• **WHAT TO WORK ON**
Only the lines from the beginning of the data below through the line containing "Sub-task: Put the" belong in the response, each copied exactly.
################
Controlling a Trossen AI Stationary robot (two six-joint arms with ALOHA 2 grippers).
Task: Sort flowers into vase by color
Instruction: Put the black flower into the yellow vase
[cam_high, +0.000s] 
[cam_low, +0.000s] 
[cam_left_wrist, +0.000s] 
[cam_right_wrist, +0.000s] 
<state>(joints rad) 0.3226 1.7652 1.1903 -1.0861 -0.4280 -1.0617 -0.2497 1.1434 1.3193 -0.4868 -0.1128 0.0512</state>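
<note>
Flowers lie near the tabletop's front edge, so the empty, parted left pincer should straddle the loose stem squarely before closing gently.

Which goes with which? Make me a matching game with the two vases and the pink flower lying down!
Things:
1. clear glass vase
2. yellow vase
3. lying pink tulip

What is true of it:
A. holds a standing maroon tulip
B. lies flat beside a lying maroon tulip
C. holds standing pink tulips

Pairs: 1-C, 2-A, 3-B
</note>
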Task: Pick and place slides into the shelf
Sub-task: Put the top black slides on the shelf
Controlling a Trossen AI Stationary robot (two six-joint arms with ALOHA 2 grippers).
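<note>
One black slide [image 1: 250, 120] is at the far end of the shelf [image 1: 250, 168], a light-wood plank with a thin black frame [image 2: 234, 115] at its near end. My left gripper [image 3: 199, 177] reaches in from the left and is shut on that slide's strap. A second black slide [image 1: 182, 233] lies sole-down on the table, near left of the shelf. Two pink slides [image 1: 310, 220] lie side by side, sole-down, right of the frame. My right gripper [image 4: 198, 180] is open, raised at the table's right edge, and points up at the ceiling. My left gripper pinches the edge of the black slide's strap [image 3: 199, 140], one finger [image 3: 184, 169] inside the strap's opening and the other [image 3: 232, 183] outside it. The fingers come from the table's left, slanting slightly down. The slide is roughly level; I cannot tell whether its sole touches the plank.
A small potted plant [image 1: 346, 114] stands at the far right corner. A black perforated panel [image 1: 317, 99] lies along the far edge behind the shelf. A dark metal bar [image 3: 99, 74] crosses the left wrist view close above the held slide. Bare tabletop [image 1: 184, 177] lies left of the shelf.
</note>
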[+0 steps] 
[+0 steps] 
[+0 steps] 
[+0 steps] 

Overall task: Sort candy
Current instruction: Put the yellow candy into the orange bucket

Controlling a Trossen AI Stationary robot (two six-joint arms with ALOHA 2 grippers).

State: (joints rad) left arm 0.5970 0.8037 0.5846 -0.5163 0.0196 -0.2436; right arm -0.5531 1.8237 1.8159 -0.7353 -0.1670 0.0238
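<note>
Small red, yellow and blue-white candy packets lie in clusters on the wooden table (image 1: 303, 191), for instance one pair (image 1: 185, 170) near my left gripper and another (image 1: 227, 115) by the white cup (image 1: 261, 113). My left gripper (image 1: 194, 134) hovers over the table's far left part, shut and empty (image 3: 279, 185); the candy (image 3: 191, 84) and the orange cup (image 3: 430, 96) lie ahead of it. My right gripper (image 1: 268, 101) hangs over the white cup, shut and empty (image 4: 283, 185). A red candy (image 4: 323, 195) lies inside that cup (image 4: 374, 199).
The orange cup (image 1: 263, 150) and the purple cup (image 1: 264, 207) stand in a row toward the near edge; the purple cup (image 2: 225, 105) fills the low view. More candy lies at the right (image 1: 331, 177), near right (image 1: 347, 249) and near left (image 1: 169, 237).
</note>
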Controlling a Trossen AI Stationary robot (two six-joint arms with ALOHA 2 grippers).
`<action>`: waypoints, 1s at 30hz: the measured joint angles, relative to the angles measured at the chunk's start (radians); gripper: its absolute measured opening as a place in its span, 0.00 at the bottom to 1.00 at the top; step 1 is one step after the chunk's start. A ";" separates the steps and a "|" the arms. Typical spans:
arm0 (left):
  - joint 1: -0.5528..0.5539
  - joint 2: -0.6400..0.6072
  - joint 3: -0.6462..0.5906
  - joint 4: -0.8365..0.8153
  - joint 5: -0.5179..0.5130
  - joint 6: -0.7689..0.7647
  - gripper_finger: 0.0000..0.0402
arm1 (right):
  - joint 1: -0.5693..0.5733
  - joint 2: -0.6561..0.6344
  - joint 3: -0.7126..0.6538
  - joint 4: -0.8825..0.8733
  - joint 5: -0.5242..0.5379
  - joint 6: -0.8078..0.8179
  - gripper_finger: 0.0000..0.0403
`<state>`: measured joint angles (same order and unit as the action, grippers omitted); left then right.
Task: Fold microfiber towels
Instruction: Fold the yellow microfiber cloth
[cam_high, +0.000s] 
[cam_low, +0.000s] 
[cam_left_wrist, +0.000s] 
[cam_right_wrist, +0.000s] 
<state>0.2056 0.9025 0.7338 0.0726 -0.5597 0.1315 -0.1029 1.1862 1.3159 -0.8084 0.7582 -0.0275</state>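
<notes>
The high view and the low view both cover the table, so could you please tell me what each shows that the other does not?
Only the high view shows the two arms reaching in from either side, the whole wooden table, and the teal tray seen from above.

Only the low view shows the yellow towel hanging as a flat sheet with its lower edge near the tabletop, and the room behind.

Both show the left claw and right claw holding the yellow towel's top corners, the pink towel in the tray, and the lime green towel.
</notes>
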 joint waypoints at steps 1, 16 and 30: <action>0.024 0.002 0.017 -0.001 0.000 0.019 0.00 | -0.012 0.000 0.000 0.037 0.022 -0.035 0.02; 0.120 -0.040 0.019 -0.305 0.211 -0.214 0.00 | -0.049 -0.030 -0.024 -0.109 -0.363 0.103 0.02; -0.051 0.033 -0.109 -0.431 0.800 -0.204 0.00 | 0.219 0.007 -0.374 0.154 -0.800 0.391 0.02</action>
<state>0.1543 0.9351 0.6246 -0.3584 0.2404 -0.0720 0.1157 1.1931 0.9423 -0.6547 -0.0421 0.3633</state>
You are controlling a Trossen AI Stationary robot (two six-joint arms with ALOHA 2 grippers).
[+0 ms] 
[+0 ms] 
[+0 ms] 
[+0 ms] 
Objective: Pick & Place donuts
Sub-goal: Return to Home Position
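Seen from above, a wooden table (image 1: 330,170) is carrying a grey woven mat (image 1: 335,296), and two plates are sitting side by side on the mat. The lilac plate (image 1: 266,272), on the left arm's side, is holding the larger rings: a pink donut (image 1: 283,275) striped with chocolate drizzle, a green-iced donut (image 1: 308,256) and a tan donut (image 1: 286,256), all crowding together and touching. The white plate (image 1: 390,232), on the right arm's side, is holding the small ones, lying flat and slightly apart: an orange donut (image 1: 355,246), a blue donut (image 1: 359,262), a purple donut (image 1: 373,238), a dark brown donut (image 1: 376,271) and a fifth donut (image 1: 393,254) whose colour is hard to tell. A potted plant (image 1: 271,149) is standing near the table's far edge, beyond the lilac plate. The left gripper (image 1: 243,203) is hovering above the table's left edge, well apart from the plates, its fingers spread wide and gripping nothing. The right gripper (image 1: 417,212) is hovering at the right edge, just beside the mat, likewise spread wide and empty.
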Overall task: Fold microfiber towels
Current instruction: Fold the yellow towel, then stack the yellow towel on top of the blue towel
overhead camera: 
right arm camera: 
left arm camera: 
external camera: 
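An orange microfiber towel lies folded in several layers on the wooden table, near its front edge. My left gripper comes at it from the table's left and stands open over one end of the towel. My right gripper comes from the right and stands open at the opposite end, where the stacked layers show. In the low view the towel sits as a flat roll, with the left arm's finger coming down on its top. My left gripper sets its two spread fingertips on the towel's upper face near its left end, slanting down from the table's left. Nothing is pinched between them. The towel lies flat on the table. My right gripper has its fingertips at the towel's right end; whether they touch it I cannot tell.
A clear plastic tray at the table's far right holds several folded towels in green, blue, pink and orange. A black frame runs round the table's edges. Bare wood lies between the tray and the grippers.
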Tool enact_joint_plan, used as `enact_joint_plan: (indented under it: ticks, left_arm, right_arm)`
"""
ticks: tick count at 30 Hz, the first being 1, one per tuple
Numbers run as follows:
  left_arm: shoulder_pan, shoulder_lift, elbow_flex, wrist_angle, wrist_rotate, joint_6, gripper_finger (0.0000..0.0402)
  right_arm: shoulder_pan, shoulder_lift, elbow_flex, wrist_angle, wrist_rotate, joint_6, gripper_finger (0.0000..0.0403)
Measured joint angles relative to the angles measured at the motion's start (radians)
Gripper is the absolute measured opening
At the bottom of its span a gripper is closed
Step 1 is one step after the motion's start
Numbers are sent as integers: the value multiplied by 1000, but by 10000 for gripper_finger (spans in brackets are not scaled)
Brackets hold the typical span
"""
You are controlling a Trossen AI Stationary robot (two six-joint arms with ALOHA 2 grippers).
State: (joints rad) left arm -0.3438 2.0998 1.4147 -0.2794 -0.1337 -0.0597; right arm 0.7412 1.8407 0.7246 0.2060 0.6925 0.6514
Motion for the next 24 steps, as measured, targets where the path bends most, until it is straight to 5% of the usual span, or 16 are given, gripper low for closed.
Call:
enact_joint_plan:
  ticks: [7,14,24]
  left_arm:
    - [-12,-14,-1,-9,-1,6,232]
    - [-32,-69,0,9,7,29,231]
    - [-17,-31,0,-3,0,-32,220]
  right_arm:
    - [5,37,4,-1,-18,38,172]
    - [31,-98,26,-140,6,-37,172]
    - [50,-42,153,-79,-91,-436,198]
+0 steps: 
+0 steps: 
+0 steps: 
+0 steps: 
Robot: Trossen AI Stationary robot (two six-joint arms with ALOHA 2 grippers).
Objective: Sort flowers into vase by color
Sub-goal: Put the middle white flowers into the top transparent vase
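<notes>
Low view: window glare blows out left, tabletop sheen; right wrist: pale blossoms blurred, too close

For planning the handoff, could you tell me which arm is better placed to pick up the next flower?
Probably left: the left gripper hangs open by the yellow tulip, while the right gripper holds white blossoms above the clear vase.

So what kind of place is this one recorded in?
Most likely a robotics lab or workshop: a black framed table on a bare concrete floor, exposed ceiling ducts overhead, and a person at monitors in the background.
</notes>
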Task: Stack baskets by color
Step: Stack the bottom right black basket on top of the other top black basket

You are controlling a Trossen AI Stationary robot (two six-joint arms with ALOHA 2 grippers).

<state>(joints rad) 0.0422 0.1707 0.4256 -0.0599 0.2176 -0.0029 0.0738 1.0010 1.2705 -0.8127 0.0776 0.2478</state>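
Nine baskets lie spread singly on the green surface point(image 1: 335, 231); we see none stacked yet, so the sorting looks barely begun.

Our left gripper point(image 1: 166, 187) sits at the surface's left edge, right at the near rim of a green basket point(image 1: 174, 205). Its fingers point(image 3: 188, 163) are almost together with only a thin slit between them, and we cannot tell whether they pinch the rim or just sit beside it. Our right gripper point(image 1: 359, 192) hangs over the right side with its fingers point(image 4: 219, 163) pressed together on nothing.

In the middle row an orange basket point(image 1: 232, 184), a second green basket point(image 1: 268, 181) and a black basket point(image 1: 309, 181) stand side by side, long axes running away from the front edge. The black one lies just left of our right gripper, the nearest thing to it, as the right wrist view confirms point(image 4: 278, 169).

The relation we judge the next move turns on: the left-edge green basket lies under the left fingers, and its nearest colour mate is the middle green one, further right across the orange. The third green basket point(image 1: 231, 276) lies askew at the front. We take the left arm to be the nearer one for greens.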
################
• **TASK SOLUTION**
Controlling a Trossen AI Stationary robot (two six-joint arms with ALOHA 2 grippers).
Task: Sort flowers into vase by color
Instruction: Put the black flower into the yellow vase
[cam_high, +0.000s] 
[cam_low, +0.000s] 
[cam_left_wrist, +0.000s] 
[cam_right_wrist, +0.000s] 
<state>(joints rad) 0.3226 1.7652 1.1903 -1.0861 -0.4280 -1.0617 -0.2497 1.1434 1.3193 -0.4868 -0.1128 0.0512</state>
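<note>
Flowers lie near the tabletop's front edge, so the empty, parted left pincer should straddle the loose stem squarely before closing gently.

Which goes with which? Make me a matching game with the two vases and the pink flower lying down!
Things:
1. clear glass vase
2. yellow vase
3. lying pink tulip

What is true of it:
A. holds a standing maroon tulip
B. lies flat beside a lying maroon tulip
C. holds standing pink tulips

Pairs: 1-C, 2-A, 3-B
</note>
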Task: Pick and place slides into the shelf
Sub-task: Put the top black slides on the shelf

Nothing else belongs in the output.